大理寺卿是穿着官服来的,他们虽都是官眷,但还是要行半礼的。
李氏大叫不妙。
“二少夫人,您找我?”大理寺卿问。
“大人,敢问媳妇去府衙做了公正的嫁妆,是否必须用在婆家这?”
谢温绪问。
“胡闹,这媳妇的嫁妆那就是媳妇自己的私库,且还做了公证,别说婆家,便是娘家都不能碰。
只有天底下最没用的人才会惦记媳妇、儿媳的嫁妆。”
大理寺卿一脸严肃。
李氏脸面多少有些挂不住,不知深浅的邓杭雨不以为意,始终不信这霍家的体面是谢温绪支棱起来的
她丈夫可是三品武将,也算是身居高位了,何须用她一个女人的钱。
装腔作势罢了。
“大人,你怎会在此?”
霍徐奕下朝回来,见着大理寺卿带人前来,还奇怪。
“是二少夫人让本官来处理点事。”
霍徐奕脸一沉,斥责说:“谢温绪你又在闹什么。”
他不分青红皂白就妄下定论。
邓杭雨上前在霍徐奕耳边说了两句。
霍徐奕的脸色也是越发的阴沉难看,看向谢温绪的眼神似要在她身上瞪出两个血洞,克制着怒意:
“这点破事也值得你劳烦大理寺卿来一趟,人家很忙的,你能不能消停点,一天天的尽惹事。”

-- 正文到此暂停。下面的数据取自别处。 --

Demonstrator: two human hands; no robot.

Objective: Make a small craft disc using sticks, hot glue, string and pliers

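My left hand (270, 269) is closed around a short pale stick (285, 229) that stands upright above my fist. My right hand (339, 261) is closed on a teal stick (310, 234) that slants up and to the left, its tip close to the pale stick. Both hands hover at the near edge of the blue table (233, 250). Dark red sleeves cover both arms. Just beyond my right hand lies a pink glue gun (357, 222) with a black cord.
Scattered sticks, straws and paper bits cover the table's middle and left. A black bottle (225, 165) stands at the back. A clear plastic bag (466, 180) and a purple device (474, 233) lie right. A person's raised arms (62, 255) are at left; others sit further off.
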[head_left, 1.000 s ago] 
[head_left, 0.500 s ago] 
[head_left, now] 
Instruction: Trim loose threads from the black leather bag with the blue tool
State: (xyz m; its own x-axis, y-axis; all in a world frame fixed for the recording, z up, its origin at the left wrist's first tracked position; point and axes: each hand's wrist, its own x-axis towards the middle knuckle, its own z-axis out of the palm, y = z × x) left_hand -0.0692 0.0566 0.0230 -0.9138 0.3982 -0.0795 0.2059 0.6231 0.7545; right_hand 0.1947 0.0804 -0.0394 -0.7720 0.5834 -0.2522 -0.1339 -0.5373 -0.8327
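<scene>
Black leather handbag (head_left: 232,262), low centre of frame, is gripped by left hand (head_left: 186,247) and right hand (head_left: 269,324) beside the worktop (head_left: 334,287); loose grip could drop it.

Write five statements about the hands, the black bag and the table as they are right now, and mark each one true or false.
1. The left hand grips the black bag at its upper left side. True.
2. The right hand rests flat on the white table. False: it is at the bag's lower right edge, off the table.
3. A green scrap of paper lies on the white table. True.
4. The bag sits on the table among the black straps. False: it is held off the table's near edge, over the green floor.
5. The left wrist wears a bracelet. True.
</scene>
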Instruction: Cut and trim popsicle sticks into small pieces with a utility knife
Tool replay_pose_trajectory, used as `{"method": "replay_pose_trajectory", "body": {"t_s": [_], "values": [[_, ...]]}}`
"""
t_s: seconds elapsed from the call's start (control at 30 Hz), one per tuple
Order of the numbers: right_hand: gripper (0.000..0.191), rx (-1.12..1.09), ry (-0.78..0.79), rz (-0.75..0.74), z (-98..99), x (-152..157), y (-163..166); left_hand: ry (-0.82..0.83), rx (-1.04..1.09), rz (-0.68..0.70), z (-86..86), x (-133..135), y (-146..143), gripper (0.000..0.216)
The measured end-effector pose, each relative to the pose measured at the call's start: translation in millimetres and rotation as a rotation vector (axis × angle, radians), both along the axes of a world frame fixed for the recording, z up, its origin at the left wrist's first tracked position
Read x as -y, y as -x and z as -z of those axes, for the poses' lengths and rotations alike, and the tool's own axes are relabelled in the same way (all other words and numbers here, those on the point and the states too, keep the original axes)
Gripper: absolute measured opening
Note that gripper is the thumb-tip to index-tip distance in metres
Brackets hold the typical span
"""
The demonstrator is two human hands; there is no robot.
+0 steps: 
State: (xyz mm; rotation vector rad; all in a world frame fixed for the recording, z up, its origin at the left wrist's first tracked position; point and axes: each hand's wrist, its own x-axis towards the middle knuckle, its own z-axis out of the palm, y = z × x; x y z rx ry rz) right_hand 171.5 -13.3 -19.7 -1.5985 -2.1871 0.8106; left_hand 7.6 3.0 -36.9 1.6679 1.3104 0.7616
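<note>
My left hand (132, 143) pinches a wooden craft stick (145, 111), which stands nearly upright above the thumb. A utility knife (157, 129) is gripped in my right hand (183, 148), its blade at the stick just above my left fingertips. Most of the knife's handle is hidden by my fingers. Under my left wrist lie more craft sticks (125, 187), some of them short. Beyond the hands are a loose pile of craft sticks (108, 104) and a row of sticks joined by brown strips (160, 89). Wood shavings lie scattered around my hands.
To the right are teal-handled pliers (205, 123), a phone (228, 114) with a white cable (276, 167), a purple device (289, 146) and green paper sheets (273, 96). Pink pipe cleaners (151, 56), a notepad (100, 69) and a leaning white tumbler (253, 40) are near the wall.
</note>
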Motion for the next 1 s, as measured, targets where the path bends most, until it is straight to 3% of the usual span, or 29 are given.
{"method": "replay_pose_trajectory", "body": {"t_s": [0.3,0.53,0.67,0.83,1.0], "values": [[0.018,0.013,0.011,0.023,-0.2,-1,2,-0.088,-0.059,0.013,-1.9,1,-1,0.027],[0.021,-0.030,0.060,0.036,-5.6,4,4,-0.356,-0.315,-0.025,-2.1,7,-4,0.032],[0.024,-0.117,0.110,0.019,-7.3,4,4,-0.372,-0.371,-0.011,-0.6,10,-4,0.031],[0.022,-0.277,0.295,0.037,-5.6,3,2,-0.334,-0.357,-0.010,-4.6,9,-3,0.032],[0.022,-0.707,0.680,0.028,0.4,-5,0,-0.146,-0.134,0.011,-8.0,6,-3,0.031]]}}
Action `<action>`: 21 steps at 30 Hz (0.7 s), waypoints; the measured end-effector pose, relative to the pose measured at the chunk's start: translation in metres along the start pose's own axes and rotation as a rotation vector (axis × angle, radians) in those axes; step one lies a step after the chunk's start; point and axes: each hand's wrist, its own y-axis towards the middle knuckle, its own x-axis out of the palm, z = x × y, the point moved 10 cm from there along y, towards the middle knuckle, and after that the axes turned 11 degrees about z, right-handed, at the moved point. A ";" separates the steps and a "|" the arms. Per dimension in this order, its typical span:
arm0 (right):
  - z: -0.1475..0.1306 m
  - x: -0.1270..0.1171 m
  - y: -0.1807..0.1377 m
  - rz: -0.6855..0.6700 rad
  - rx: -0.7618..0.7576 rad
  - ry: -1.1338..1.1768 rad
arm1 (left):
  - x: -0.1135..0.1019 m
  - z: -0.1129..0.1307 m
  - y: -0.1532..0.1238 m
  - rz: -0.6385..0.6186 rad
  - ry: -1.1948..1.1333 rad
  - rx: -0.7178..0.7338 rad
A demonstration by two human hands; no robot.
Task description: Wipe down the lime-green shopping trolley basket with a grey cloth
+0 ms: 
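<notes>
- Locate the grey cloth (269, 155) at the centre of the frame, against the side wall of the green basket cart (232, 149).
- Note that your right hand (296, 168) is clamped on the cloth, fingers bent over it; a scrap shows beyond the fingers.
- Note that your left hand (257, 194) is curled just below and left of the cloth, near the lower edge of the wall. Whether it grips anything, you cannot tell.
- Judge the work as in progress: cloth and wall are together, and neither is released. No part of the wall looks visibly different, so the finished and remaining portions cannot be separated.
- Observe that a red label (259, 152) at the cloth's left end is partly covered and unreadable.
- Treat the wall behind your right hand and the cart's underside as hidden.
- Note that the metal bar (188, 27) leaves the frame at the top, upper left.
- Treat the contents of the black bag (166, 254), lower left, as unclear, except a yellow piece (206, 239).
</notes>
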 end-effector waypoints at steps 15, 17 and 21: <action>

霍徐奕问都不问就判定是谢温绪的错,也不在乎她是否受了委屈。
到底一起长大,谢温绪说不失望寒心是不可能的。
“既然霍将军认为关于花钱用度是家务事,那我们就来说说别的。”
霍徐奕脸黑得跟包公似的:“你还有完没完了,还嫌不够丢人吗?”
“丢人?你们用我的嫁妆吃喝玩乐,你们都不觉得丢人,我为自己讨公道有什么好丢人的。”
“你。。。。。。”
“大人,我谢温绪举报,有人假公济私、包庇诬陷,让无辜之人受刑。”
大理寺卿听这些家事原是有些不耐烦的,后面猛地来了精神,很严肃:“你说的可是真话?”
“五日前,我去谢府收拾细软时,邓杭雨故意摔碎我谢家的玉石风铃,他的丈夫霍徐言包庇袒护,
仗着人多便将罪名扣在我的身上,令我蒙受不白之冤,被杖责十五。”
“谢温绪——”
霍徐奕怒吼,一双眼几乎要喷火。